Se dice que buena parte de la historia de la vida en nuestro planeta puede leerse en la biología del desierto. Aunque inhóspito y en apariencia infértil, el desierto esconde innumerables secretos. Sus amplios espacios y sus tonos encendidos le dan un carácter melancólico que para muchos resulta sobrecogedor.
Sus impresionantes cactos sirven a las aves rapaces para acechar a sus víctimas. En la época de floración, estos gigantes del desierto son un fabulosos atractivo para los animales que dependen de su néctar. Durante el día, insectos y aves acuden a ellos en busca de alimento y, por las noches, son el punto de reunión de las aladas criaturas de las tinieblas.
Las amplias planicies permiten observar coyotes, zorras, correcaminos y, con suerte, la imponente presencia del venado bura con su enorme cornamenta.
El desierto permanece silencioso durante sus eternas temporadas de sequía, pero cuendo llueve todas las plantas se precipitan a gozar de su minúscula vida. En unos cuantos días las semillas guardadas por años germinan, crecen y florecen.

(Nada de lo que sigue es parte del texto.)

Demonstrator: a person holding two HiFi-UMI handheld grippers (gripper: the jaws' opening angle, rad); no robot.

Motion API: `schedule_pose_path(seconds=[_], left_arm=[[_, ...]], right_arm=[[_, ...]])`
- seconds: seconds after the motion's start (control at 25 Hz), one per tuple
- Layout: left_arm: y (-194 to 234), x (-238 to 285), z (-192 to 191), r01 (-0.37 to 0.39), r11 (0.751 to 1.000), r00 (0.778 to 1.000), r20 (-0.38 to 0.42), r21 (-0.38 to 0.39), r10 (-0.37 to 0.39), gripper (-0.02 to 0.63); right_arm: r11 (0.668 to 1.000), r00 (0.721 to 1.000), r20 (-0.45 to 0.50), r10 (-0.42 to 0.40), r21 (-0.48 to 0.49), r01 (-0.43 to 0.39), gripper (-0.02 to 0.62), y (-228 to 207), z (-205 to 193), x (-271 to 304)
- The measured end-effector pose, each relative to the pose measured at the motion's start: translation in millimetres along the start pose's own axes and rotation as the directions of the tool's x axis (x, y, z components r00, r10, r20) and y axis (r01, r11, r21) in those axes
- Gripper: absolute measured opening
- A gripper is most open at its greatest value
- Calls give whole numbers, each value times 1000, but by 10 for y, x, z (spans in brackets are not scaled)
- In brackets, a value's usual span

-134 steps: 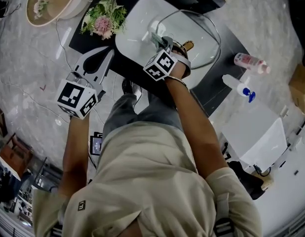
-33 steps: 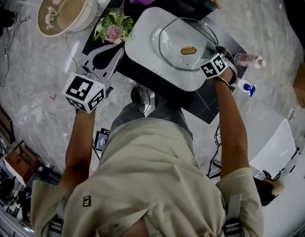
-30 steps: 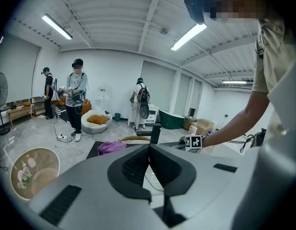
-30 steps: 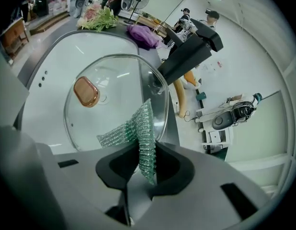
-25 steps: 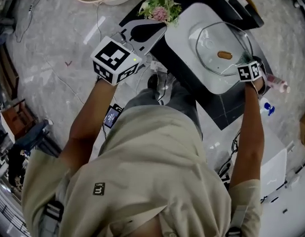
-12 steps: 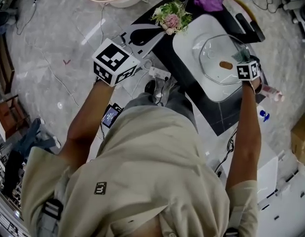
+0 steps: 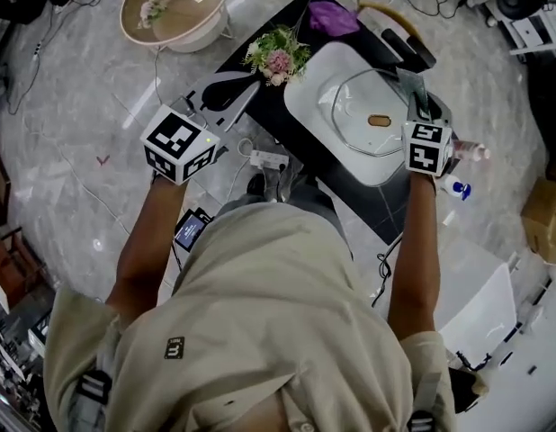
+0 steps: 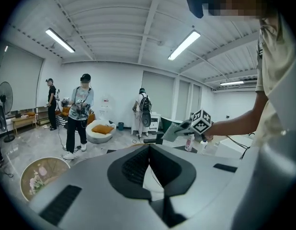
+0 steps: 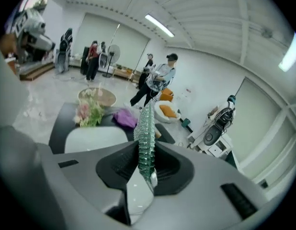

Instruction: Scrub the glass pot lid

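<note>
The glass pot lid (image 7: 368,124), with a brown knob (image 7: 380,121), lies on a white tray (image 7: 316,97) on the black table. My right gripper (image 7: 413,93) hovers at the lid's right rim, shut on a green scrub pad (image 7: 410,81). In the right gripper view the pad (image 9: 146,133) stands upright between the jaws of the right gripper (image 9: 147,151), in the air and off the lid. My left gripper (image 7: 231,93) hangs beyond the table's left edge, and the left gripper (image 8: 149,150) is shut on nothing in its own view.
A flower bunch (image 7: 276,59) and a purple cloth (image 7: 332,16) lie at the table's far end. Two bottles (image 7: 462,151) stand to the right of the table. A round beige bowl (image 7: 174,7) sits on the floor, and a power strip (image 7: 267,160) lies near the person's feet. People stand in the background.
My right gripper has carried the pad from the lid's near side to its right rim. The left gripper stays off the table's left side. The head view has shifted.
</note>
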State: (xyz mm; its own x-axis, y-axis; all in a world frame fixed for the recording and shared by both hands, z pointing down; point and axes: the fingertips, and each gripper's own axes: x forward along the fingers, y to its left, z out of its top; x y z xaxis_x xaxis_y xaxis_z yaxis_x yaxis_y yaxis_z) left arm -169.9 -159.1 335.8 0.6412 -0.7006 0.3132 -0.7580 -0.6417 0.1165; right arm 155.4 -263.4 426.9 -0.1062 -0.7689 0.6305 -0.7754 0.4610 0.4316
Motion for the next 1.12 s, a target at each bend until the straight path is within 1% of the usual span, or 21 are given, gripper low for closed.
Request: schedule_pose_path(seconds=[0.04, 0.12, 0.16, 0.24, 0.32, 0.4, 0.52, 0.64, 0.84, 1.12], left_arm=[[-22, -8, 16, 7, 1000, 1000, 4, 5, -7, 15], [-66, -24, 57, 20, 1000, 1000, 14, 15, -20, 15], [-88, -33, 81, 25, 999, 999, 19, 20, -26, 15], [-126, -59, 124, 36, 999, 999, 28, 31, -36, 15], [-139, -91, 171, 43, 998, 998, 39, 41, -45, 15], [-131, -131, 231, 47, 998, 997, 54, 51, -49, 15], [-116, -203, 298, 44, 997, 996, 69, 60, -48, 15], [-104, -255, 314, 37, 997, 997, 72, 64, -42, 15], [-147, -269, 340, 50, 996, 996, 75, 74, -55, 15], [-96, -319, 320, 54, 997, 996, 72, 56, -58, 15]], right_arm=[[999, 998, 55, 1, 40, -3, 89, -12, 125, -173], [990, 985, 171, 9, 137, -33, 89, -34, 347, -524], [978, 974, 226, 16, 198, -62, 87, -35, 442, -704], [944, 946, 323, 21, 306, -125, 87, -21, 596, -1063], [921, 919, 394, 14, 353, -165, 87, 14, 721, -1398], [909, 897, 443, 9, 370, -192, 83, 62, 817, -1683], [896, 876, 482, -3, 391, -212, 81, 89, 894, -1999], [897, 867, 498, -16, 390, -208, 80, 77, 935, -2188], [900, 862, 504, -49, 397, -181, 81, 33, 947, -2344], [900, 868, 495, -48, 398, -178, 81, 68, 1041, -2347]])
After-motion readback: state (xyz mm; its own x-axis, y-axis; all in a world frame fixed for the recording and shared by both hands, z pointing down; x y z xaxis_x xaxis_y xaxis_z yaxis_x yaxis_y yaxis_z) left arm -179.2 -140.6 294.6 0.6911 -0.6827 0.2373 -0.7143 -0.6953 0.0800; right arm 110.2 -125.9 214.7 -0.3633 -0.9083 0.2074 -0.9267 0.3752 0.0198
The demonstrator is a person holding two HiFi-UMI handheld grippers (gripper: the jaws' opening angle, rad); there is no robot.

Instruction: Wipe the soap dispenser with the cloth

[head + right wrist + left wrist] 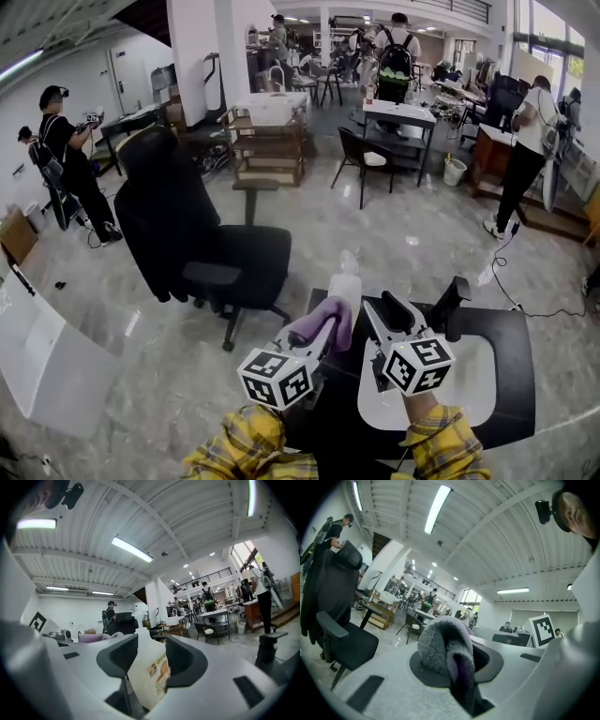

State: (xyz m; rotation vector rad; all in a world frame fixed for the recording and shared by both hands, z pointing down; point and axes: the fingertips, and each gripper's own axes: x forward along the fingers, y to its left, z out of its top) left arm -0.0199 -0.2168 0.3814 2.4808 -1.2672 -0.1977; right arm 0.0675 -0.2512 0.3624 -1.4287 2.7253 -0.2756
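Note:
The soap dispenser point(345, 281) is a white pump bottle with a printed label point(151, 670). It stands between the pads of my right gripper point(382, 309) point(152, 660), which press on its two sides. A grey and purple fleece cloth point(326, 319) point(443, 648) is bunched in my left gripper point(322, 330) point(454, 663), which is shut on it. The cloth sits just left of the bottle and hides its lower part in the head view. In the right gripper view the cloth point(91, 638) shows at the left. Both grippers point level, side by side.
Below the grippers is a black table point(511, 337) with a white inset. A black post point(450, 302) stands just right of my right gripper. A black office chair point(187, 234) is at the left on the marble floor. Several people and desks fill the room beyond.

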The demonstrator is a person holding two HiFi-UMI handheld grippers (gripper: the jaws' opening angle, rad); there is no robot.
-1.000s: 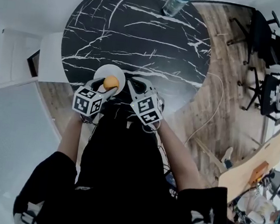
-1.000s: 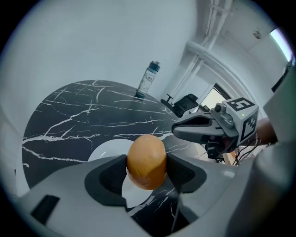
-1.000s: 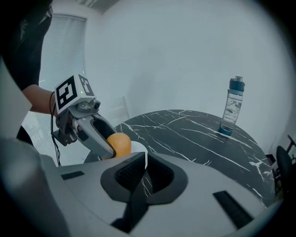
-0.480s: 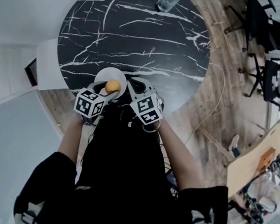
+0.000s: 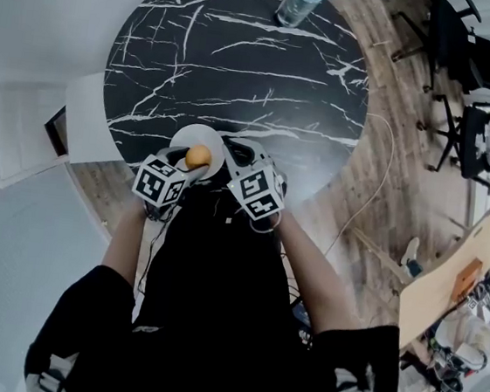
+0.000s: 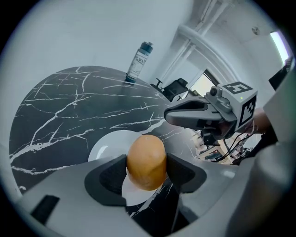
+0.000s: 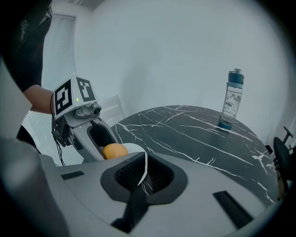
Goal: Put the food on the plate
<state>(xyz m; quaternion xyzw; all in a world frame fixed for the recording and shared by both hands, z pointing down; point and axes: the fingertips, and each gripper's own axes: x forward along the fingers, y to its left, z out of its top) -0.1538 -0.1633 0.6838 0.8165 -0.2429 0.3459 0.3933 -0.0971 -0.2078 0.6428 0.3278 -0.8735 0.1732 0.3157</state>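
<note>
A round orange-tan piece of food point(image 6: 146, 161) sits between the pads of my left gripper point(image 6: 146, 170), which is shut on it. It hangs just above the near part of a white plate point(image 6: 102, 146). The plate point(image 5: 187, 135) lies at the near edge of the black marble table point(image 5: 243, 59), with the food point(image 5: 199, 156) over it. My right gripper point(image 5: 235, 152) is shut and empty, close to the right of the left one. In the right gripper view the food point(image 7: 114, 151) shows in the left gripper point(image 7: 99, 137), beyond my own shut jaws point(image 7: 138, 179).
A clear water bottle point(image 5: 302, 0) with a teal cap stands at the table's far edge, also visible as the bottle point(image 7: 232, 99). Black office chairs point(image 5: 483, 148) and a cable lie on the wooden floor to the right. A white wall runs along the left.
Almost nothing: the left gripper still holds the food over the plate and the right stays shut beside it. The head view has shifted slightly.
</note>
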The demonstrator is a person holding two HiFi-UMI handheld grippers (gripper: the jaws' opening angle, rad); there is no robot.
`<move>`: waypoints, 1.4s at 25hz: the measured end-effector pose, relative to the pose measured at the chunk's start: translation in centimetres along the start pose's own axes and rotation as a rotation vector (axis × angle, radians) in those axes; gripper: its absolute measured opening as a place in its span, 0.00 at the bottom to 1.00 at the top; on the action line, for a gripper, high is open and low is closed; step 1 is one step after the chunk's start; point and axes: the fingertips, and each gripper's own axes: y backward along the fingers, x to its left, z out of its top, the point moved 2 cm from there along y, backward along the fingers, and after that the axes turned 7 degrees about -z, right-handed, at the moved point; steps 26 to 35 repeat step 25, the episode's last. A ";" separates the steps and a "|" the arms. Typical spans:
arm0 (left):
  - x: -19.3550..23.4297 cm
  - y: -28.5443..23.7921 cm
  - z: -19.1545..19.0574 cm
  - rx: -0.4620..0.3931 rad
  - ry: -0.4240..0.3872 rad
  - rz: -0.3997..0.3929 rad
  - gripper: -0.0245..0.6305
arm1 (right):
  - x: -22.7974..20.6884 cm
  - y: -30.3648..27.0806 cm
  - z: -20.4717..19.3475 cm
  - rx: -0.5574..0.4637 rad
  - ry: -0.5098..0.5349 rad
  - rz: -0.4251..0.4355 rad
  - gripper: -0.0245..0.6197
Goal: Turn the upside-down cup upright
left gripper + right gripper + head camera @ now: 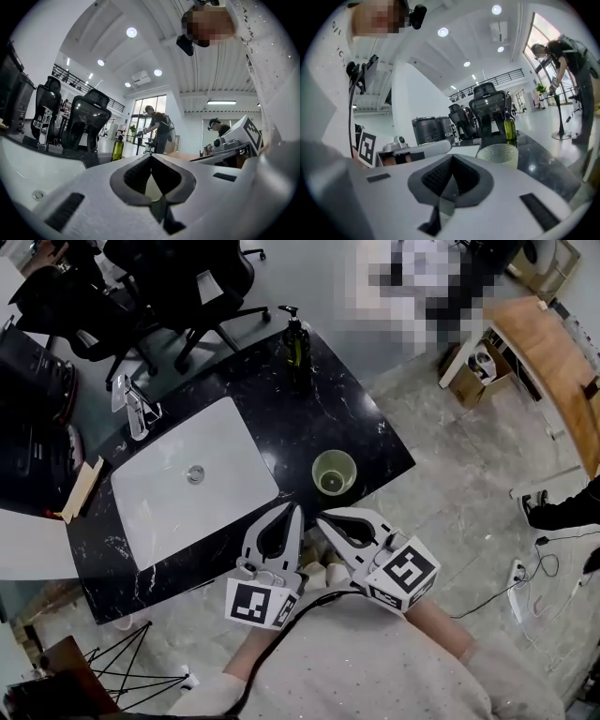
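Note:
A pale green cup (334, 472) stands upright with its mouth up on the black marble counter (366, 427), near the counter's front right corner. In the right gripper view the same cup (499, 152) sits just ahead and to the right of the jaws. My left gripper (297, 509) and right gripper (322, 518) hover side by side over the counter's near edge, a short way in front of the cup and not touching it. Both are shut with nothing between their fingers, as the left gripper (151, 157) and right gripper (452, 157) also show in their own views.
A white sink basin (159, 493) with a faucet (134, 409) fills the counter's left half. A dark green soap bottle (296, 338) stands at the far edge. Black office chairs (178, 277) are behind the counter. Cables and a wooden desk (548, 352) lie to the right.

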 end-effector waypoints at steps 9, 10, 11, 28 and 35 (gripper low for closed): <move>-0.5 0.6 0.4 0.000 -0.021 0.002 0.05 | 0.5 0.5 1.8 -0.080 0.108 -0.085 0.05; -0.6 0.6 0.5 -0.003 -0.024 0.000 0.05 | 0.5 0.6 2.0 -0.088 0.109 -0.088 0.05; -0.7 0.6 0.6 -0.005 -0.027 -0.003 0.05 | 0.5 0.7 2.1 -0.095 0.108 -0.091 0.05; -1.5 0.5 1.0 0.000 -0.044 -0.009 0.05 | 0.2 1.4 2.6 -0.124 0.076 -0.101 0.05; -1.5 0.5 1.0 0.000 -0.044 -0.009 0.05 | 0.2 1.4 2.6 -0.124 0.076 -0.101 0.05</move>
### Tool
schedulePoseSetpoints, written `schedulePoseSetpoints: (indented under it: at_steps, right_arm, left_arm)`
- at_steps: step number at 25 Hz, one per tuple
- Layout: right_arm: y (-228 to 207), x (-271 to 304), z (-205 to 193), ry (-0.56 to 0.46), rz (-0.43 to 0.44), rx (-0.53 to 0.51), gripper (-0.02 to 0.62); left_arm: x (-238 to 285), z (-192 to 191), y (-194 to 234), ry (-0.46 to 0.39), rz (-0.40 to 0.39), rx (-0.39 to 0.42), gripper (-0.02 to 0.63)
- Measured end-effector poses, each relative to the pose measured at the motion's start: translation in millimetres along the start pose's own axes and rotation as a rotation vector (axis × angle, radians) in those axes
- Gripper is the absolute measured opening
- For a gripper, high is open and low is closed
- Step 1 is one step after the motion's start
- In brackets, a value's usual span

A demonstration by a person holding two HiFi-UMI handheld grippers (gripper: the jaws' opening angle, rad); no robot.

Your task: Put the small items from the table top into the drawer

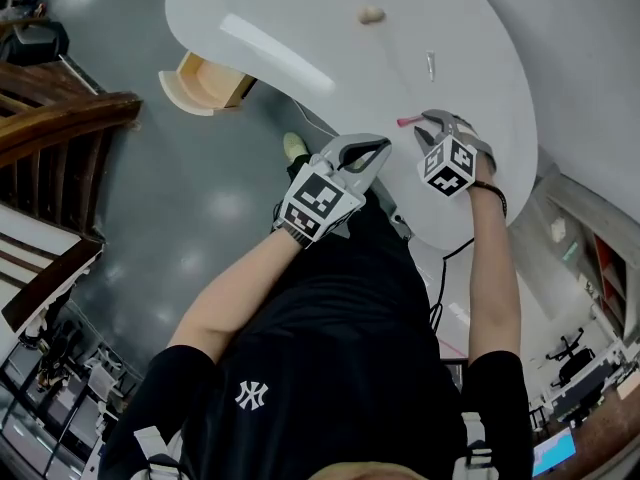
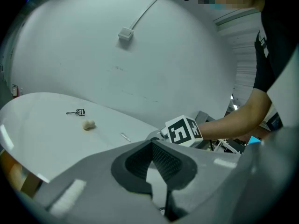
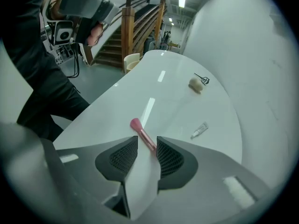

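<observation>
Brush (image 3: 142, 133), pink and slim, lies on the white table (image 3: 187, 111) not far from the edge where the person stands. The right gripper (image 3: 147, 146) has its jaws apart with the brush handle between them, close to one pad, but no squeeze is visible. The left gripper (image 2: 150, 146) is clenched on nothing, beside that edge. I judge the brush light, with a stiff, smooth handle that may roll or slip, and a soft head. The middle of the handle seems the best place to take it. The drawer (image 1: 205, 83) stands open under the table edge, well apart.
</observation>
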State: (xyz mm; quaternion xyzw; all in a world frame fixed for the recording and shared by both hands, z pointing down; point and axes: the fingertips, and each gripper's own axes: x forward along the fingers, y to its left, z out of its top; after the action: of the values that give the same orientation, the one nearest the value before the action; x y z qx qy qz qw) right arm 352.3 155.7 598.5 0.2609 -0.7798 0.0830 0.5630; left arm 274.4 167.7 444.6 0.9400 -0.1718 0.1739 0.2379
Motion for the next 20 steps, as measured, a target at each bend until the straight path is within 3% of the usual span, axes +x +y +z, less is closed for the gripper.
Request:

El desierto es un medio ambiente en el que plantas y animales han creado hábitos extraordinarios para sobrevivir a las condiciones extremas del lugar. Los animales desarrollan sentidos nocturnos, pieles escamosas para evitar la deshidratación o anatomías nasales capaces de condensar la humedad del ambiente.
Algunos de los desiertos mexicanos tienen una antigüedad de cincuenta millones de años. Hoy, los desiertos dominan el norte del país, en Baja California, Sonora, Chihuahua, Coahuila y Zacatecas.